When my boyfriend wants to be happier, I feel happy

CNN • Updated 19th December 2018 ( CNN ) — Happiness often lies in one’s own company. But every once in a while, the best therapy can come from your partner. The latest installment…

When my boyfriend wants to be happier, I feel happy

CNN • Updated 19th December 2018

( CNN ) — Happiness often lies in one’s own company. But every once in a while, the best therapy can come from your partner.

The latest installment of ” Ask Ellie ” featured a woman who’d been a victim of one such relationship. She’d given up hope that she’d ever be happy, at least at the level of deep connection she craved. Then her current beau told her he wanted to be happier with her, too.

Here’s her story.

Tried every avenue

Since never feeling satisfied with my boyfriend

We are completely satisfied right now

Plenty of parts of me are exactly like what’s supposed to be there — but how can I be happy?

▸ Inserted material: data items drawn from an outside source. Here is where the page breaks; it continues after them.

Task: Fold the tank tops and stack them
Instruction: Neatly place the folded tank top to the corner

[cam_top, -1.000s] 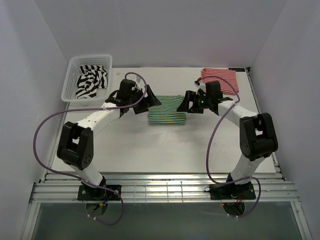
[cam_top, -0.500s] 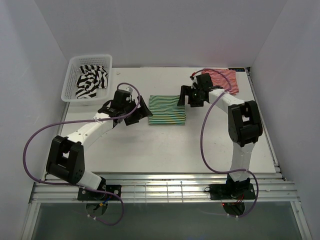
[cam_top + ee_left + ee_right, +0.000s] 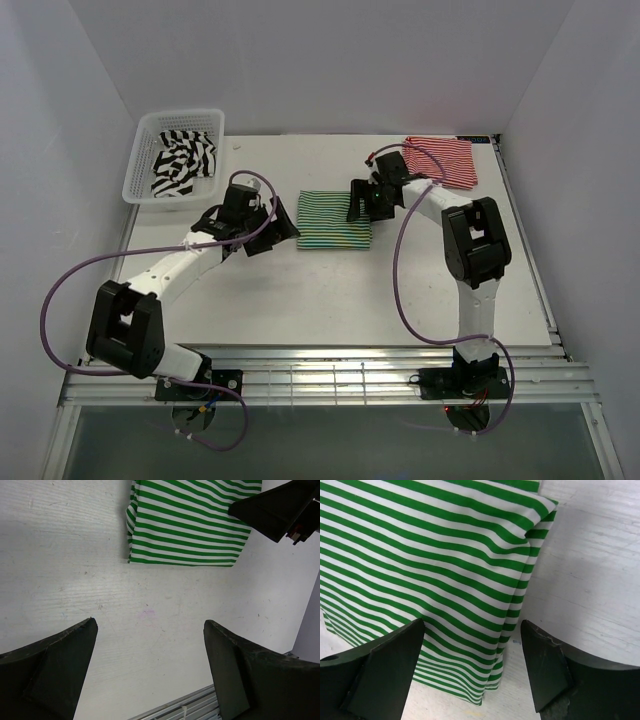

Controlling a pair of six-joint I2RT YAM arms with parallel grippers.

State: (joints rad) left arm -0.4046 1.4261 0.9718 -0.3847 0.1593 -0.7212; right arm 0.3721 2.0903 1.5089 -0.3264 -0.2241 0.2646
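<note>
Left gripper (image 3: 272, 228): jaws wide apart, holding nothing, over bare table (image 3: 300, 300) just left of the folded green-and-white tank top (image 3: 333, 222) at mid-table. Right gripper (image 3: 360, 200): jaws also apart, over that top's right edge, not clamped. Red-and-white tank top (image 3: 445, 160) lies folded, far right. Black-and-white tank top (image 3: 183, 165) is crumpled in the white mesh basket (image 3: 180, 114), far left.

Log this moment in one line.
green-striped tank top: folded, centre | right gripper: open over its right edge | left gripper: open, empty | red-striped tank top: folded, far right | black-and-white tank top: crumpled in basket
</note>
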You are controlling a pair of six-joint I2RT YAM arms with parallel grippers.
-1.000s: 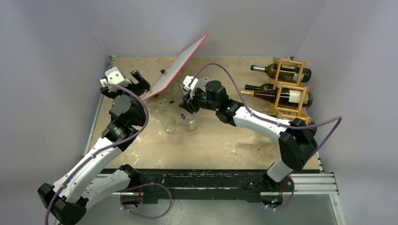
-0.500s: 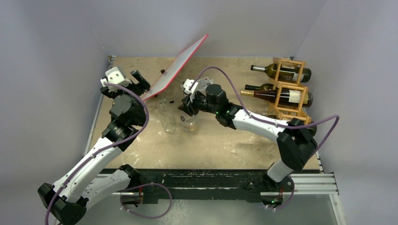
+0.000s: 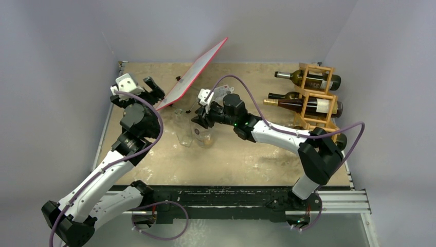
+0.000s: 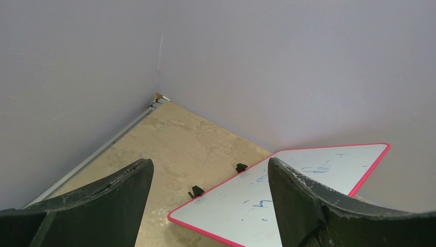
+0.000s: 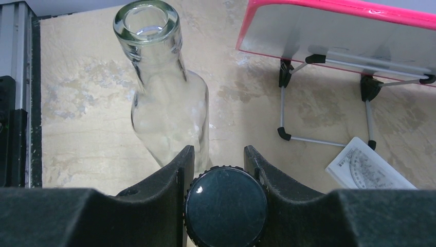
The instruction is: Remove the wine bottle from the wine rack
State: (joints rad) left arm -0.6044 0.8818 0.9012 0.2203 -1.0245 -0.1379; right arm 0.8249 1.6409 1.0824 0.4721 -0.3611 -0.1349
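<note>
Your right gripper (image 5: 219,154) is clamped on the black cap (image 5: 225,206) of the wine bottle (image 3: 205,135). The bottle is near the middle of the table (image 3: 257,154), well apart from the wine rack (image 3: 314,98) at the far right corner. I cannot tell whether its base rests on the table. Watch two things — a grip on the cap alone may let it swing or slip, and the empty glass bottle (image 5: 169,113) just beside it could be knocked over. Your left gripper (image 4: 211,175) gapes, holding nothing.

Blue scribbles on the whiteboard (image 4: 241,203) and fine print on the white card (image 5: 367,170) cannot be read.
</note>
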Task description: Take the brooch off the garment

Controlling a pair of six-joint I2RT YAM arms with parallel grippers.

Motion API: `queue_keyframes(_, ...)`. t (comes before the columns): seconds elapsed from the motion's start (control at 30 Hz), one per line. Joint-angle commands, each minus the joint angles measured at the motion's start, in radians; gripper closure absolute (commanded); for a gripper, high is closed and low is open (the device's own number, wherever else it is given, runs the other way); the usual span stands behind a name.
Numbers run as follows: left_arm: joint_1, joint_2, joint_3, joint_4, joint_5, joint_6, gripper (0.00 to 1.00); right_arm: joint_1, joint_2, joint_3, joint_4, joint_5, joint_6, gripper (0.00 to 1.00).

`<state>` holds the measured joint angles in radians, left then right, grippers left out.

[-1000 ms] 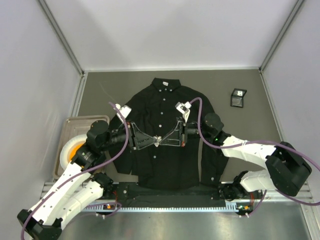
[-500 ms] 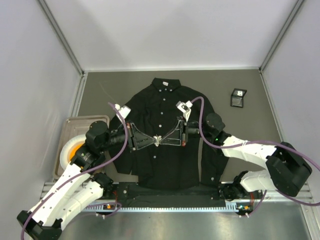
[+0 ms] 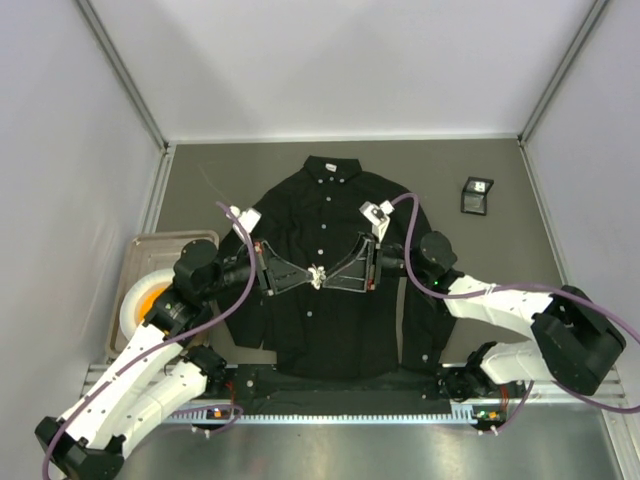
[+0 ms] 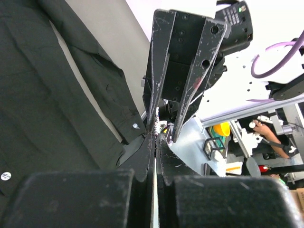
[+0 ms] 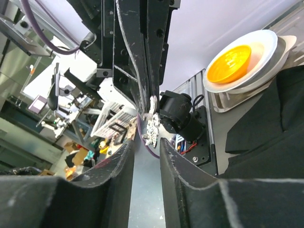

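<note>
Left claw [image 5: 148, 105] clenched on brooch [image 5: 151, 131], which hangs at its tips over the shirt [image 3: 335, 325] chest. Right claw [image 5: 146, 145] partly open, tips just short of the brooch; can't tell if touching. Versus 1 s ago: the meeting point has crept toward the collar and the right wrist has shifted right. Box [image 3: 477, 195] sits on the surface [image 3: 200, 190] well right, bowl [image 5: 228, 64] left.
</note>
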<state>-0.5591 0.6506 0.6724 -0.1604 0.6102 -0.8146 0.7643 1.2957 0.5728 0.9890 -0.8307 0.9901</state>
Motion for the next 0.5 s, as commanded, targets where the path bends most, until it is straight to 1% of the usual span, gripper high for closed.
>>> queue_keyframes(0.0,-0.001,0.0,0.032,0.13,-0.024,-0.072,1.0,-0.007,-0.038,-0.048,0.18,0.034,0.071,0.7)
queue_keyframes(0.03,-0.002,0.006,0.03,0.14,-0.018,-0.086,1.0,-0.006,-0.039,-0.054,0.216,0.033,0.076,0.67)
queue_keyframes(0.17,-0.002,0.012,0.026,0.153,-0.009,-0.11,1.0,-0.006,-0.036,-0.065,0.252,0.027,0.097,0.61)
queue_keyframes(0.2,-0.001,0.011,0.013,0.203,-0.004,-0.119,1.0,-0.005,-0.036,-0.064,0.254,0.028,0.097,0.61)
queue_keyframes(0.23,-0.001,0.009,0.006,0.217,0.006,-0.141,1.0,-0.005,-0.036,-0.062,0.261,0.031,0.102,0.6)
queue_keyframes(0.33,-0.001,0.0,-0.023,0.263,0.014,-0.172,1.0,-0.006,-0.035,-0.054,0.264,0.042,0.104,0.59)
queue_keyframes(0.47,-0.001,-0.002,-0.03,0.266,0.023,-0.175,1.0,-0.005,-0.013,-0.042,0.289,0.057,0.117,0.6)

I’m 26. After being miserable for about nine years, he made a commitment to be honest with me about where we stood, and he left something on the table for me.

It was so tough, and he took a huge risk. He said he wanted me to be happy, but how can I do that when I don’t know if he wants to be?

Through therapy I’ve learned to take those looks in his eyes with a grain of salt and see his face for what it is: he’s genuine. We got involved, but with respect.

It’s a process

We started a couple of weeks ago, and it’s definitely a process. I had to be honest about my mental state. I had to let him know that I want a future, I don’t just want to be in the relationship forever.

I’ve been going to therapy with my own therapist and with psychologist Dr. Thomas LaMond several times a week since we started dating again, and he’s helped in building my confidence up.

He’d want more. Not because he wants me to be a perfect thing, but because he wants to take things to the next level.

He makes me feel special, and although I still struggle to put myself in a moment where I’m not thinking about him, now I can.

I think we’ll have more to talk about down the road. If you could invest one-on-one time in a relationship, especially if it’s a new relationship, how would you do it?

If he was willing to make some time available for me, how would I feel about the ‘ifs’ and ‘if it doesn’t happen, I’m fine’ conversation?

I’ve always wanted it to be a real relationship, even though he had a lot of baggage and all this baggage, and we still don’t have that feeling of complete completeness with each other.